During the first half of July, the combined Federal Armies of the Potomac and the James settled into fortifications running from northeast to southeast of Petersburg. Major General George G. Meade, commanding the Army of the Potomac, issued orders declaring that operations would be conducted according to “regular approaches.”
This meant initiating siege tactics and gradually extending the Federal line until the defensive line of General Robert E. Lee’s Confederate Army of Northern Virginia broke. Federal crews began building railroad lines around the Petersburg perimeter, which would bring in supplies from City Point, at the confluence of the James and Appomattox rivers.

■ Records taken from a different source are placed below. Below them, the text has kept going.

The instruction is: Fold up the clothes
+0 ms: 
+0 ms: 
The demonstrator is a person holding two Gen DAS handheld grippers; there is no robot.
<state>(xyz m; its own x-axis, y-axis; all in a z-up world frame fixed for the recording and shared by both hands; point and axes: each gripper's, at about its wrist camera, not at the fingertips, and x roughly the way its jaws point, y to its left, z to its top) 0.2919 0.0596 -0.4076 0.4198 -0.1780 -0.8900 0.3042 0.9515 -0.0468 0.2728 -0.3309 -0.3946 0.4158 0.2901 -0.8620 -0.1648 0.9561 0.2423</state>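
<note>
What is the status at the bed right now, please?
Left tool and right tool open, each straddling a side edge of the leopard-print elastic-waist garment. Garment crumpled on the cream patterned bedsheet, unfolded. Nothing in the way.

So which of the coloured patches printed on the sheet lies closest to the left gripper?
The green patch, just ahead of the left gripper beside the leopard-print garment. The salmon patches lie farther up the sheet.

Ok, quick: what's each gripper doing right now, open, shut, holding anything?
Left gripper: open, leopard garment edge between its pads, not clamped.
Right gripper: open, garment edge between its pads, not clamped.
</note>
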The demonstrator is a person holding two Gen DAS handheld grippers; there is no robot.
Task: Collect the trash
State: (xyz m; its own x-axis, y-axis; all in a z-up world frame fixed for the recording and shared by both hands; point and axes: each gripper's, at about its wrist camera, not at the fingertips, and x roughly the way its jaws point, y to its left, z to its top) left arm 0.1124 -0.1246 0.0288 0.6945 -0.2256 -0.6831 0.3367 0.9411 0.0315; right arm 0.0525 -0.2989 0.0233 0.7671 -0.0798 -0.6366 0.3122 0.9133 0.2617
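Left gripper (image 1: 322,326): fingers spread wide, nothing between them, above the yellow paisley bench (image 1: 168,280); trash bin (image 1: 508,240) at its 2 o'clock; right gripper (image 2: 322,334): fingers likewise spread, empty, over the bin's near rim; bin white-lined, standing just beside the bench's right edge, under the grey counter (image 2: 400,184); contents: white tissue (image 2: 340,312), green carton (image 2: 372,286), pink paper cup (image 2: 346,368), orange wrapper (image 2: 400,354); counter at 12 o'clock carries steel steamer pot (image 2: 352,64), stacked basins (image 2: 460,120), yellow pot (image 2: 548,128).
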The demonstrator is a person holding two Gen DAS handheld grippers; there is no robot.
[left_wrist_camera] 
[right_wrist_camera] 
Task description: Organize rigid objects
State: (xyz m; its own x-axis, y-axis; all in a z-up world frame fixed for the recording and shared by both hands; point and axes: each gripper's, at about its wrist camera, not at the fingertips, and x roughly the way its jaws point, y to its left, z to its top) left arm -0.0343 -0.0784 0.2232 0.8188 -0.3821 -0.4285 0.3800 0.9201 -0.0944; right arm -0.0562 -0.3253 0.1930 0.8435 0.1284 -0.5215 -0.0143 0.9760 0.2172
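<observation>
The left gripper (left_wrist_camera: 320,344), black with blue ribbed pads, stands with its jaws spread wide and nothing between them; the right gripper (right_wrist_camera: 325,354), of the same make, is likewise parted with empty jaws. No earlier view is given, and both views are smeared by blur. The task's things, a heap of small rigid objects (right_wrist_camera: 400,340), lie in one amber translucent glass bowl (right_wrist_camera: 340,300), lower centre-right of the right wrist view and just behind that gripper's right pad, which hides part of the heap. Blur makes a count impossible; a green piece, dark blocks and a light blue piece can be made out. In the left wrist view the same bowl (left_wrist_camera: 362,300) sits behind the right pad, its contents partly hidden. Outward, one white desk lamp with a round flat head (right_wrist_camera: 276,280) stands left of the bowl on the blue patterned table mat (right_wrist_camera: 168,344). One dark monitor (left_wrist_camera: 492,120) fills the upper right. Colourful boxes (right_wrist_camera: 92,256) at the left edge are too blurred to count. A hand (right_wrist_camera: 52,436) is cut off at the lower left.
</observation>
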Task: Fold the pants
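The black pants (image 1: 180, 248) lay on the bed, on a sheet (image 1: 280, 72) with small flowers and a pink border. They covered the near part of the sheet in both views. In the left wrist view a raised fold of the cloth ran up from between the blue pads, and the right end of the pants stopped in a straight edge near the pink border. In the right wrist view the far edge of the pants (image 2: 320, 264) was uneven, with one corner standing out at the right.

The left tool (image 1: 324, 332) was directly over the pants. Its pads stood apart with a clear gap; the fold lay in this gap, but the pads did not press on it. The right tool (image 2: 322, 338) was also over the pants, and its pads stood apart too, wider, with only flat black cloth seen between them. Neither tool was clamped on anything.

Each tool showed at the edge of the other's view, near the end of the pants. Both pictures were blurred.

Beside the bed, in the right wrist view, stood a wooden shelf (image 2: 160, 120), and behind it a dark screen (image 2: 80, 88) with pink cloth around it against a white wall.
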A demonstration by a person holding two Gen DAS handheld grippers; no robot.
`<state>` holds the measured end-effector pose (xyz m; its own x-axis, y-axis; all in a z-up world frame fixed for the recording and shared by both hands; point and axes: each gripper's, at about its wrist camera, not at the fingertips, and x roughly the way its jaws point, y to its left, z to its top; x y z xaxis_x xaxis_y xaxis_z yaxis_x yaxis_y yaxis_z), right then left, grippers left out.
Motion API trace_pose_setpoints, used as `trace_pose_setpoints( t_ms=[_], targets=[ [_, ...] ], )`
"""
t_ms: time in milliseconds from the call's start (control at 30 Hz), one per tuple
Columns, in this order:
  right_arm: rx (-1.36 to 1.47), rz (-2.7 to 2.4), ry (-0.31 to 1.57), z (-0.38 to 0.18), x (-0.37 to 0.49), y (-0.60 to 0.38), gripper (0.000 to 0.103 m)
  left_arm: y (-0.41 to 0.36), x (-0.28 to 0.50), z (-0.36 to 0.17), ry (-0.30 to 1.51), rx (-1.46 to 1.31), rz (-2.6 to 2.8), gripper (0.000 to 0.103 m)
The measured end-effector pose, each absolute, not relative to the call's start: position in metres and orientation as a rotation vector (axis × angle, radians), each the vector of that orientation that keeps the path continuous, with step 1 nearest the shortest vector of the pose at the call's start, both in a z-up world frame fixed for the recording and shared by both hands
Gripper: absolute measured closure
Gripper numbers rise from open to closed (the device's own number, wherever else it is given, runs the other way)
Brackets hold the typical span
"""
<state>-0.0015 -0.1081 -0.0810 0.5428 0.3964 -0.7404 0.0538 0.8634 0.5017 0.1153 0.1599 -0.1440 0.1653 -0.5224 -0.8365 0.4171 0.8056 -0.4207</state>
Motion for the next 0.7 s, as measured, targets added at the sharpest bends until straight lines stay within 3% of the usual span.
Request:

However, technically this campaign was not a siege because siege tactics were traditionally undertaken when an enemy was surrounded, and the Confederates were not. Lieutenant General Ulysses S. Grant, the overall Federal commander, sought to eventually move around the Confederate right flank and surround the enemy, but the Confederates were too strong to allow it.
Meanwhile, northern dissatisfaction with Grant’s performance increased. A cavalry raid in late June had failed, and it seemed that no real progress was being made outside Petersburg. An article in the New York World asked, “Who shall revive the withered hopes that bloomed on the opening of Grant’s campaign?” Chief of Staff Henry W. Halleck confided in his friend, Major General William T. Sherman:
“Entre nous, I fear Grant has made a fatal mistake in putting himself south of the James River. He cannot now reach Richmond without taking Petersburg, which is strongly fortified, crossing the Appomattox, and recrossing the James. Moreover, by placing his army south of Richmond he opens the capital and the whole North to rebel raids. Lee can at any time detach 30,000 to 40,000 men without our knowing it till we are actually threatened. I hope we may yet have full success, but I find that many of Grant’s general officers think the campaign already a failure.”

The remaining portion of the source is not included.